Journal de la marine marchande
23 juin 1927

La politique du charbon
M. Tardieu donne l'assurance aux ports
que le régime des licences ne vise que les charbons destinés aux services publics.

A la suite des décisions prises par l'Union des chambres de commerce maritimes et par l'Association des grands ports français au sujet de certaines mesures qui ont pour effet de restreindre les quantités de charbons importées par mer, une délégation conduite par M. le président Huyard et par M. le sénateur Brindeau, s'est rendue auprès de M. André Tardieu, ministre des Travaux publics, pour lui faire part des réserves et des desiderata formulés par l'ensemble des ports français.
En réponse à l'exposé qui venait de lui être présenté, le ministre a d'abord assuré les membres de la délégation de la sollicitude du gouvernement pour les ports maritimes et pour la marine marchande.
II a ensuite fait connaître les raisons qui l'ont amené à prendre les mesures dont les ports maritimes se sont émus.
Enfin, il a indiqué comment, à son avis, il était possible de concilier les divers intérêts en présence. Dans cet ordre d'idées et après avoir déclaré que, conformément aux dispositions de l'article 34 de !a loi du 17 décembre 1814, modifié par la loi du 29 mars 1910, il venait, par le dépôt d'un projet de loi, de saisir le Parlement des mesures prises, M. Tardieu a précisé !es points suivants :
1° Le régime des licences, institué par le décret du 25 mai 1927, n'a pour objet que de limiter la consommation des charbons étrangers par les services publics.
2° Le décret du 25 mai 1927 ne vise pas les charbons reçus et placés sous le régime de l'entrepôt fictif et destinés à être réexpédiés à l'étranger ou livrés aux navires.
3° En vue d'éviter, dans la plus large mesure, les réductions de trafic qui résulteraient, pour les ports maritimes et pour la navigation, du régime des licences et de prémunir !a consommation nationale contre une hausse possible des combustibles, tout un ensemble de mesures a été envisagé et est en cours d'exécution pour, d'une part, acheminer autant que possible par la voie maritime les charbons français de remplacement, d'autre part, mettre ceux-ci à la parité des prix étrangers : concessions obtenues des houillères, des chemins de fer, etc.
4° Dans l'attribution des licences, il sera tenu compte des difficultés spéciales auxquelles se heurterait, pour certains ports, ce « trafic de remplacement ».
MM. Huyard et Brindeau ont pris acte des déclarations de M. André Tardieu, et lui ont fait connaître leur Intention d'en saisir immédiatement les chambres de commerce maritimes.
Nous devons, d'ailleurs, à la vérité de constater que l'émotion semble s'atténuer à Cardiff où l'on constate que les licences sont données libéralement, puisqu'elles atteignent environ 3 millions de tonnes pour le 3ème trimestre de l'année.
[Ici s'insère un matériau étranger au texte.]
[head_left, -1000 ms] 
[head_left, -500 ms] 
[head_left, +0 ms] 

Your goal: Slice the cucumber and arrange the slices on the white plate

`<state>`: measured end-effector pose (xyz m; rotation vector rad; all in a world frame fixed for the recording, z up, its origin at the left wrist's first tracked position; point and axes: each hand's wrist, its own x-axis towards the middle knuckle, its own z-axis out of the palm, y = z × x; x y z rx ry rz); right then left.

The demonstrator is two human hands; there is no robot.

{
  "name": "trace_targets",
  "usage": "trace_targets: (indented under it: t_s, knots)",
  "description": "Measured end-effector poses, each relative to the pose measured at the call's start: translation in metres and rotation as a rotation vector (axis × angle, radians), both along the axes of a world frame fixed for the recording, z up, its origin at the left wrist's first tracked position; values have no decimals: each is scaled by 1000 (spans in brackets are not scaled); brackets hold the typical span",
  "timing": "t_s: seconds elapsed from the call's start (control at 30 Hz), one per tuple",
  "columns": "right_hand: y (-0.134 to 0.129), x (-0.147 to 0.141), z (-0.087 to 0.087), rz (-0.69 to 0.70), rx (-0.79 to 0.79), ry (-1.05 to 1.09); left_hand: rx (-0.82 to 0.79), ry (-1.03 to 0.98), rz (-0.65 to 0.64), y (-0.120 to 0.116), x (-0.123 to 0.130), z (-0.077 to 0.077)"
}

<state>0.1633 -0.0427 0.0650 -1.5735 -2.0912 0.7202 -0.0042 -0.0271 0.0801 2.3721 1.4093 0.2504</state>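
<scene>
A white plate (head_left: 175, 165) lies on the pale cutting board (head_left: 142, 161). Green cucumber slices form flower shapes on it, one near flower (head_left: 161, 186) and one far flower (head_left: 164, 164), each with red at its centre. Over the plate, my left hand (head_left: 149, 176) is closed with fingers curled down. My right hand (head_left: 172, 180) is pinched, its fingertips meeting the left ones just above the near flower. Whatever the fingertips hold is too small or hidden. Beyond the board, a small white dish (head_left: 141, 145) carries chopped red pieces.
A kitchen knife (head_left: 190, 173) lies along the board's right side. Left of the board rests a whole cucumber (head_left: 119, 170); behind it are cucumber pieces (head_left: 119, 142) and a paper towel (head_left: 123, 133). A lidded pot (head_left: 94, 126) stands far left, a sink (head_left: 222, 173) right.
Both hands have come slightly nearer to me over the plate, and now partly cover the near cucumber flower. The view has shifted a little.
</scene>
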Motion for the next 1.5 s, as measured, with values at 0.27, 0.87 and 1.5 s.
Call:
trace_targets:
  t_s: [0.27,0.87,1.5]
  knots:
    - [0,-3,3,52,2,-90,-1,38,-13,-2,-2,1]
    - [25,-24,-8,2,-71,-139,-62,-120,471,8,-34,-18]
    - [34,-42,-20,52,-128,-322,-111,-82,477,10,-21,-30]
D'après nos renseignements, les licences concernant les services publics sont accordées pour deux mois, sur la base de 70 0/0 environ des importations de la période correspondante de 1925.
Ajoutons que M. André Tardieu a déclaré, lundi dernier, devant la commission des mines du Sénat, que le décret du 25 mai jouait exclusivement pour les grands services publics, qui n'utilisent que 14,6 0/0 de la consommation totale. Pour les petits services publics, la continuation des contrats passés avec des firmes étrangères est autorisée, mais la durée de ces contrats est notablement étendue. Le ministre attend de l'ensemble des mesures prises, au bout de quelques mois. une amélioration qui lui permettra de rétablir la liberté d'importation.